I saw when he joined a garage band with the same guys I saw in the torture room today.
When I explained that part, he confirmed that they are all a part of Reverb with him.
He told me that Raithe is his little brother, explaining the similarities I noticed in their appearances.
He told me all about Malakai, who mostly goes by Kai, and apologized for having Callum pretend to work for a security company.
It was the next set of memories that I’ve yet to talk to him about.
The ones where I saw him murdering multiple people.
The ones where I saw him drop the same earpiece that I saw in my father’s case file folder that day in Alex’s office.
The ones where I saw him walk away from my father’s lifeless body.
I haven’t spoken of the ones where Riven saw me through his stage mask.
I could feel the constant war waging in his mind at wanting to tell me who he was, but not knowing if I would run once I knew.
It makes me sad, because I wouldn’t have.
I saw several of Riven’s memories, but the main thing that I saw was him.
Riven is so beautifully broken, so undeniably himself.
I should be running in the opposite direction, but our shadows call to one another in the darkness.
I crave the chaos he was forged in, the torment that clings to him like smoke.
I ache to unravel all of that deeply rooted darkness and intertwine it with my own.
I was partially wrong in saying that he didn’t save me.
He saved me from my father.

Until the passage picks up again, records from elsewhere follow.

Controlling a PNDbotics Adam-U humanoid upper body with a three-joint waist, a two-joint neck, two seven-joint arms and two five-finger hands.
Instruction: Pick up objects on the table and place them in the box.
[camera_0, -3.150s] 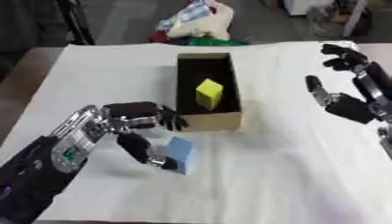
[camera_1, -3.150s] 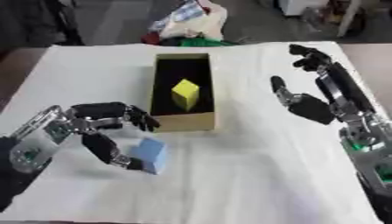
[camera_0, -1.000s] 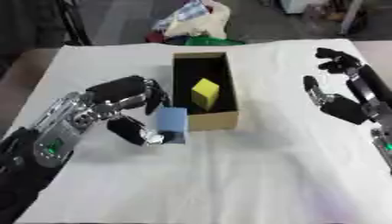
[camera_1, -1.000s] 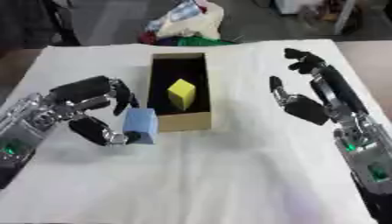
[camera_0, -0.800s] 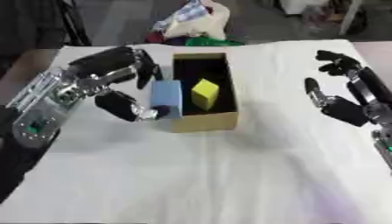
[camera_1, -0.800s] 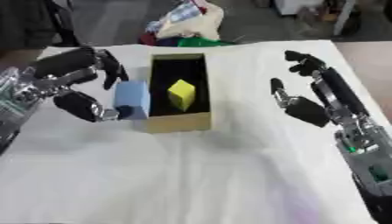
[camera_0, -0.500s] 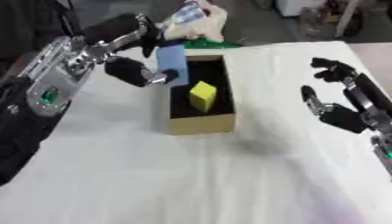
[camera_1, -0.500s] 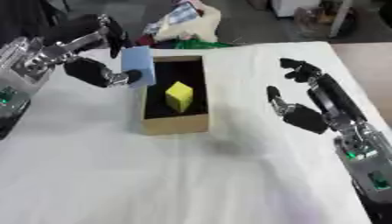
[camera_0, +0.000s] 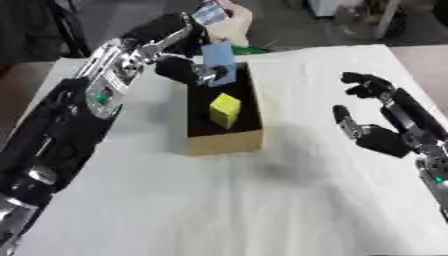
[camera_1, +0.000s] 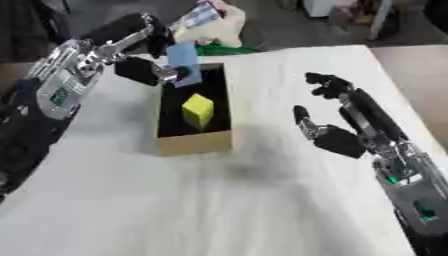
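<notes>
Placing step in hand: left hand (camera_0: 179, 67) pinching blue block (camera_0: 218, 64) between thumb and curled fingers, above the far end of the box (camera_0: 223, 142), itself near the table's (camera_0: 262, 210) far edge. Yellow block (camera_0: 224, 110) already inside. Next move, as judged: lower over the free far floor, then spread fingers; right hand (camera_1: 337, 135) idle near the right edge, fingers relaxed and spread.

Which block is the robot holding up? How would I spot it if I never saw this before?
Find the open cardboard box in the middle of the white table. Over its far end, the left hand pinches a light blue block in the air. The only other block is yellow and sits down inside the box.
</notes>
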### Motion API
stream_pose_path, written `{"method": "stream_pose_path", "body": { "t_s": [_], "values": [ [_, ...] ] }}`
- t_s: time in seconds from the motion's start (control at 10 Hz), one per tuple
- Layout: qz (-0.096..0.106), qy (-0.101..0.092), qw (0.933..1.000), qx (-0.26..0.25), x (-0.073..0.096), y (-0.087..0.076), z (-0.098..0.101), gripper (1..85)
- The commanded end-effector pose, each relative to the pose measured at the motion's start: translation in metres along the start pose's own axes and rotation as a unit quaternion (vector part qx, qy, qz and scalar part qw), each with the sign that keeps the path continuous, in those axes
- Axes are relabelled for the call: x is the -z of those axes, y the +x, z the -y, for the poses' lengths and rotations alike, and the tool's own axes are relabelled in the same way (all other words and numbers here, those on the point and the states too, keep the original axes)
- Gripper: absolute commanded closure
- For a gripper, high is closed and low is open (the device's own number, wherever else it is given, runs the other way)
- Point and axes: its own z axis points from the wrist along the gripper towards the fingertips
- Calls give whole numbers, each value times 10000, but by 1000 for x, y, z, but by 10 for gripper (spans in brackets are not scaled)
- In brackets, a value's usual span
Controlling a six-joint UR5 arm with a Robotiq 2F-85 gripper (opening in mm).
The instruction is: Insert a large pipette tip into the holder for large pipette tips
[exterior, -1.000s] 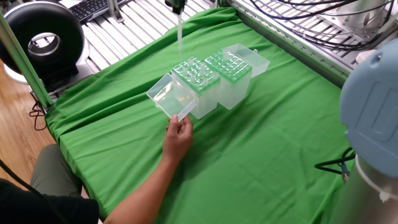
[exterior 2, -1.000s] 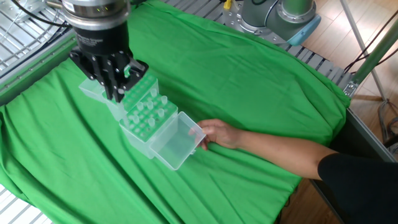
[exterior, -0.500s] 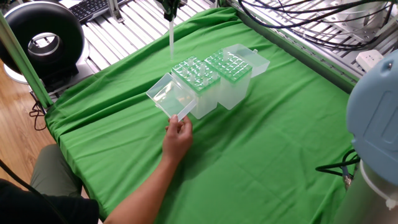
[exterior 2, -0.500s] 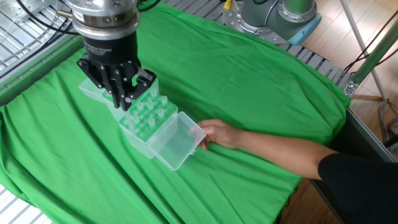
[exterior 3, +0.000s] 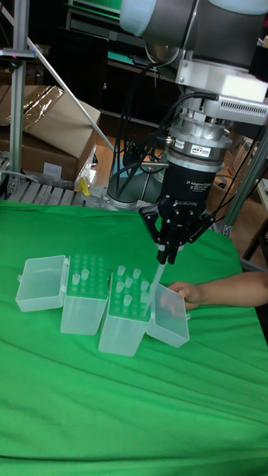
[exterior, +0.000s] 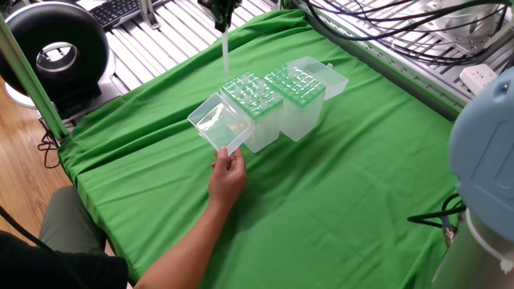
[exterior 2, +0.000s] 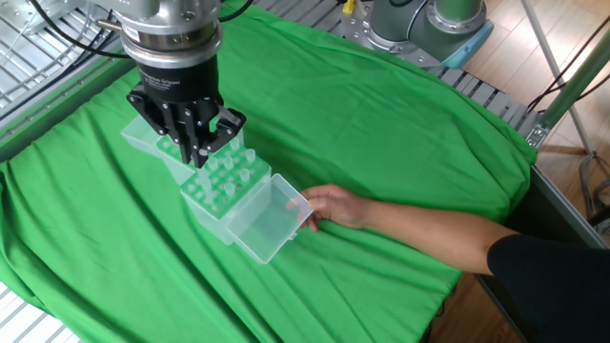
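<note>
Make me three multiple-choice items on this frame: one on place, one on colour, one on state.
1. Where is the person's hand?
A. at the taller translucent tip box's open clear hinged lid
B. on the gripper
C. on the shorter box

2. What colour is the cloth that covers the table?
A. blue
B. green
C. white

3. What is the black two-finger gripper doing?
A. open and empty
B. shut on the long clear pipette tip, above the taller translucent tip box
C. resting on the cloth

Key: 1 A, fingers touch the lid's edge. 2 B, green in every view. 3 B, the tip hangs from the closed fingers.
</note>
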Motion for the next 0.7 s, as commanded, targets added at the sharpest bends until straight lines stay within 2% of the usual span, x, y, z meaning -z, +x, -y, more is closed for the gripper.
{"method": "stream_pose_path", "body": {
  "t_s": [0.0,0.6],
  "values": [
    [-35,-36,10000,-34,-1,3,-3,723],
    [-8,-20,10000,-17,-11,2,-3,727]
  ]
}}
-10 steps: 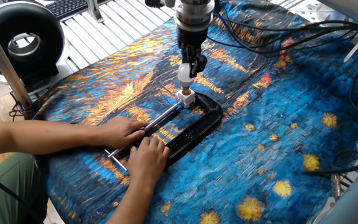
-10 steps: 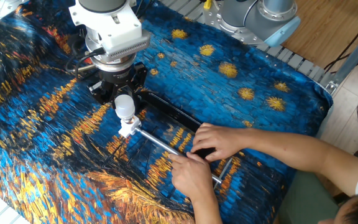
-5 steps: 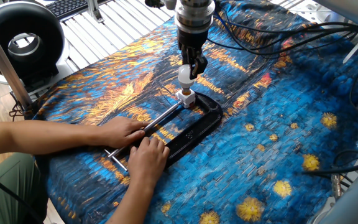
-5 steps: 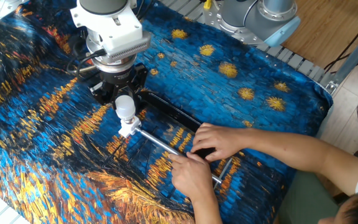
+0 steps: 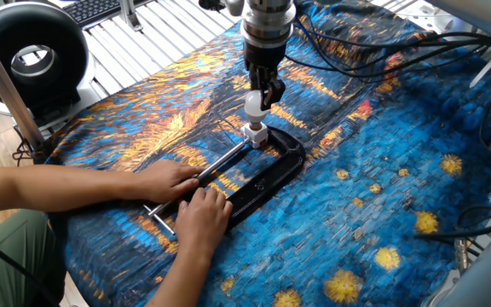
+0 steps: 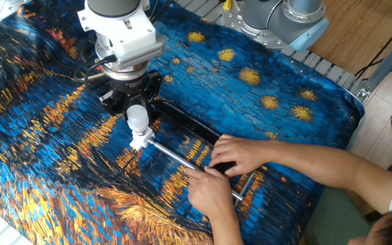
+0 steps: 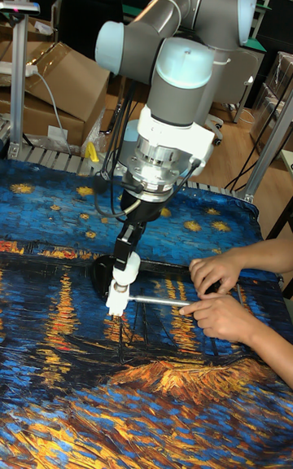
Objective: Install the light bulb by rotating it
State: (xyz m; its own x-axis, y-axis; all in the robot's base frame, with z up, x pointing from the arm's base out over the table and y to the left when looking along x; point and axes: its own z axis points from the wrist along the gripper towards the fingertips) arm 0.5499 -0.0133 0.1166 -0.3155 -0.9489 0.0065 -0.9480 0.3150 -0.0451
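over the socket base (image 5: 255, 134) | gripper (image 5: 257, 100) jaws apparently clasp light bulb (image 5: 252, 104) | bulb upright

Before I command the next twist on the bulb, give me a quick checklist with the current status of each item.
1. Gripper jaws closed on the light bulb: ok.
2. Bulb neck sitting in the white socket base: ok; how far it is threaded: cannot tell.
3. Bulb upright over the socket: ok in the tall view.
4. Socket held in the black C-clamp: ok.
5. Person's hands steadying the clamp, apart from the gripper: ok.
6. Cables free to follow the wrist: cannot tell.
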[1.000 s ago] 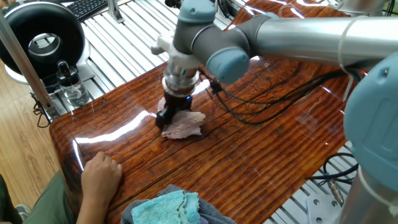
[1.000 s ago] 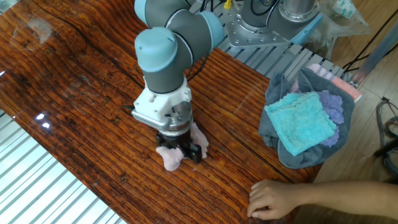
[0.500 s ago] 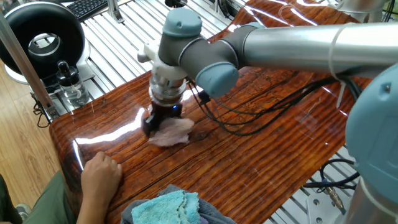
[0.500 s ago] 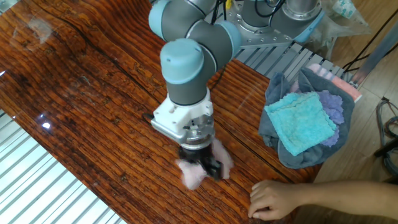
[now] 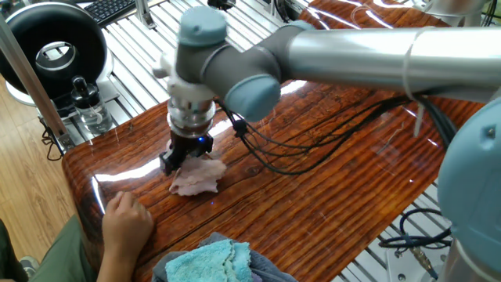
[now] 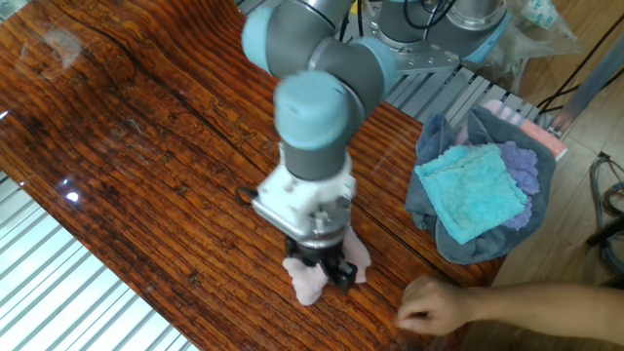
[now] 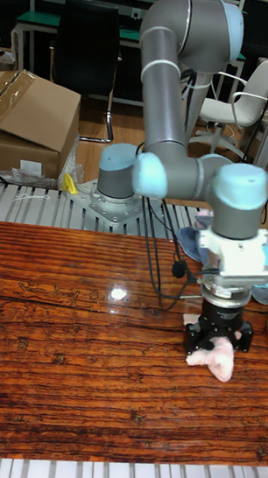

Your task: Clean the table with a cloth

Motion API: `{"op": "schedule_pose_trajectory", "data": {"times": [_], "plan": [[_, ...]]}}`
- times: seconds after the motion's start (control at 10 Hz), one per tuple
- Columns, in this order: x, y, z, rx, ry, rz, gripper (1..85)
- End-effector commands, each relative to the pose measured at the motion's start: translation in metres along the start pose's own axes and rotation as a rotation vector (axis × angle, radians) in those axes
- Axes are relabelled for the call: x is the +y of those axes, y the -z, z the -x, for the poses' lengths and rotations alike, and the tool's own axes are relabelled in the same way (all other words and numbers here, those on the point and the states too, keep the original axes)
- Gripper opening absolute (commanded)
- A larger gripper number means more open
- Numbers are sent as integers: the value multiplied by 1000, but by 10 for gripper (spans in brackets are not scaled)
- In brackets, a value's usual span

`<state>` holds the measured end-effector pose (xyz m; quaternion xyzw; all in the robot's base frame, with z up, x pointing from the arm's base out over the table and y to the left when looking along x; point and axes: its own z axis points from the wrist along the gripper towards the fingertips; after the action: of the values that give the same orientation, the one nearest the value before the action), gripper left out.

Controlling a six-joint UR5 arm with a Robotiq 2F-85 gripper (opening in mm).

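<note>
- A person's hand (image 5: 127, 222) rests on the near edge of the table (image 5: 329, 196) in one fixed view. In the other fixed view the hand (image 6: 439, 307) looks blurry.
- A blue cloth (image 5: 210, 262) lies on a gray bundle at the table's near edge. The other fixed view shows more: the blue cloth (image 6: 475, 193) sits on a pile with purple and pink cloths under it. The tall fixed view hides almost all of this pile behind the arm.
- Just beyond the hand, the pink cloth (image 5: 196, 175) lies on the shiny brown table. It is bunched up and fluffy.
- The gripper (image 5: 177, 159) points straight down and is pressed onto the cloth. Its black fingers are clamped on the cloth, which sticks out on both sides in the other fixed view (image 6: 314, 276).
- The tall fixed view shows the gripper (image 7: 217, 335) with the cloth (image 7: 210, 357) under it, near the right end of the table.
- Farther back, one fixed view shows a round black thing (image 5: 53, 45) and a keyboard (image 5: 113, 8) on silver metal slats.
- Only the tall fixed view shows a cardboard box (image 7: 17, 123) and a white chair (image 7: 239, 101) behind the table.
</note>
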<state>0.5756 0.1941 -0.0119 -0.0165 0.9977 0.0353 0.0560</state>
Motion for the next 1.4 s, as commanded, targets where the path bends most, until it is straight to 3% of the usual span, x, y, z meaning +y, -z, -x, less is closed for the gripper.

He didn’t have to say the words for me to understand my father’s ultimate plans for me.
I’d heard whispers of my father during phone calls that were meant to be private.
I hid in dark corners while my mother begged him not to do it.
I knew it all along. I turned away from the truth, hoping that somehow I was wrong.
Hoping that maybe my father would change his mind when the time came.
But in my heart, I knew that my father was going to sell me to the highest bidder.
So, yes, Riven did save me as much as he saw me.
? ? ?
I run lazy circles over Riven’s sculpted chest, drinking up the smell of sage, mint, and citrus. I don’t know how in the hell I couldn’t match the scent to the one I smelled at my father’s crime scene that day months ago.
“You didn’t want to see the truth.” The angel has returned. She’s more smiley and less judgmental than she previously was. I nod, knowing how right she is.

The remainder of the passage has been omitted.